Como el cauce permanente de un río, su alegría fluye de generación en generación, donde la risa brota, humana, como un ritual compartido, memoria viva de lo que nos hace comunidad.
El legado
Hoy, 15 familiares, incluida Bella, su nieta acróbata de 8 años, suben al escenario.
La semilla arrojada hace décadas, el brillo de un niño en la escuela, germina en un bosque de narices rojas.
Los globos que flotan son frutos de un árbol que aún crece. El árbol genealógico convertido en carpa.
Hay un linaje invisible en la risa que se transmite con más fuerza que la sangre. Porque reír juntos es un acto tribal. Casi espiritual.
"Cuando me visto de payaso, no me disfrazo", dice. El traje lo muestra más que lo esconde.
Pan con Grasa es Martín, y Martín se parece mucho a Pan con Grasa. La nariz no lo cubre, lo centra.
Esa filosofía se hizo carne cuando, en 1989, en los parques de Buenos Aires, conoció a Rosana Acuña. Ella no dudó en caracterizarse. Juntos construyeron una dinastía: Mauro, Nicolás, Rocío y Brisa crecieron entre globos y narices postizas.
Martín sonríe todo el tiempo. No responde con evasivas, pero se protege. Su voz está arenada por años de radio. Su relato bien entrenado. Como si la anécdota también fuera maquillaje. Como si el personaje se hubiera pegado a la piel.
No cuenta tristezas. No recuerda días grises. Pero en sus ojos hay un brillo. El brillo de quien sabe que sembró. Que algo de él seguirá ahí.

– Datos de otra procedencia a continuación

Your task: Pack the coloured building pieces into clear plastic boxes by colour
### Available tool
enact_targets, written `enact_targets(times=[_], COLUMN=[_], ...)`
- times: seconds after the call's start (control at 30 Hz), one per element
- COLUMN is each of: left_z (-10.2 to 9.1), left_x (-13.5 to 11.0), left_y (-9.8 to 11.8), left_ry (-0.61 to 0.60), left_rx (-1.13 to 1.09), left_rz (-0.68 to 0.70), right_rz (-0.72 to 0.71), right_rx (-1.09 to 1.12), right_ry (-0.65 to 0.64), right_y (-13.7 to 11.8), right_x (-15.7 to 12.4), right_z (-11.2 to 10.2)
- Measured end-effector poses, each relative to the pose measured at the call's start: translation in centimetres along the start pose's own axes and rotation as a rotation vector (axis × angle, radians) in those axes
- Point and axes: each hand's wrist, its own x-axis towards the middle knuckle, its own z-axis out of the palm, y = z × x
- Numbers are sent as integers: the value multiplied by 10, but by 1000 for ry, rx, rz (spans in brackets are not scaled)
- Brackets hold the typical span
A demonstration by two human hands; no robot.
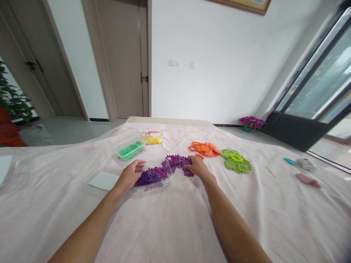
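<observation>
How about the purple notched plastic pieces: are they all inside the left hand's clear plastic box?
No, many purple pieces lie outside the box, on the pale tablecloth by the right hand.

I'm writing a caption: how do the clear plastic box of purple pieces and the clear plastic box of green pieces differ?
The box of purple pieces is at the left hand; the box of green pieces lies farther off, untouched. The purple box holds darker and lighter shades; the green box's contents look more even. Both rest on the pale cloth.
</observation>
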Motion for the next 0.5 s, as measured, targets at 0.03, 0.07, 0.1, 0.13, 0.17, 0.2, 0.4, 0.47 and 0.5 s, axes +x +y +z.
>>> enact_targets(times=[0.03,0.07,0.1,0.13,0.17,0.2,0.4,0.47,0.5], left_z=[0,0,0,0,0,0,0,0,-1], left_x=[0,0,0,0,0,0,-4,-5,-5], left_y=[-1,-1,-2,-2,-3,-3,0,1,2], left_ry=[3,8,13,17,22,25,35,37,37], left_rx=[-2,-3,-4,-4,-2,5,120,134,138], left_rz=[2,7,16,28,40,52,59,54,53], right_rz=[10,20,31,39,44,46,27,23,24], right_rx=[2,7,11,15,20,26,81,101,114], right_ry=[5,14,23,25,22,16,18,43,53], right_y=[1,1,2,3,3,4,4,4,4], right_x=[0,1,1,1,1,1,1,1,1], right_z=[1,2,3,3,3,3,0,0,-1])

Y que quizá la mejor manera de hablar del dolor fue siempre hacer reír.
Sigue su trencito, ese que nunca se detiene del todo.
"Lo más lindo es divertirse divirtiendo", dice. Parece una frase simple. Pero guarda una revolución.
Sabe que en un mundo de algoritmos y soledades digitales donde ya nadie habla en la mesa, su trencito sigue recorriendo las calles.
En Monte, las carcajadas aún tienen eco. Las de antes, y las de ahora.
El regreso
Hoy Martín mira su reflejo en el monitor de MonteTV. Un último stent lo recuerda como habitante frágil de una contingencia.
Y, sin embargo, esa música resiste.
En esta actualidad de pantallas íntimas y memes efímeros, el humor compartido es un acto subversivo.
Mientras reís sabés que estás sano, estás vivo y te sentís a salvo.
La risa como escudo
Sabemos hoy que reír libera endorfinas y baja el cortisol, nos conecta y sana.
Pero en Monte no hace falta leerlo. Se sabe. Lo vivieron generaciones. La risa es un acto de defensa. De conexión. De resistencia.
La risa se teje como un coro.
Cuando Martín se lanza en una caída simulada, activa un antiguo reflejo. Y el pueblo recupera un fragmento de inocencia. Juego que, como un puente, une las edades.
Reír es hablar el idioma primero de la especie.
El pacto más antiguo de la humanidad.
Pan con Grasa hizo de la comedia una memoria de la risa que es como un río que no cesa.
Su humor no fue nunca cruel ni hiriente.
El tiempo hoy, fragmentado y encriptado en nichos, se pierde entre pantallas, y Martín reivindica el acto colectivo de reír con otros. Reír sin herir. Juntos. A plena luz del día.
Quizás la infancia no sea un lugar, sino un tono. Y quizás haya que buscarla en una esquina de pueblo, donde un hombre se pinta la cara, se pone la nariz y, sin disfrazarse, nos recuerda que estamos vivos.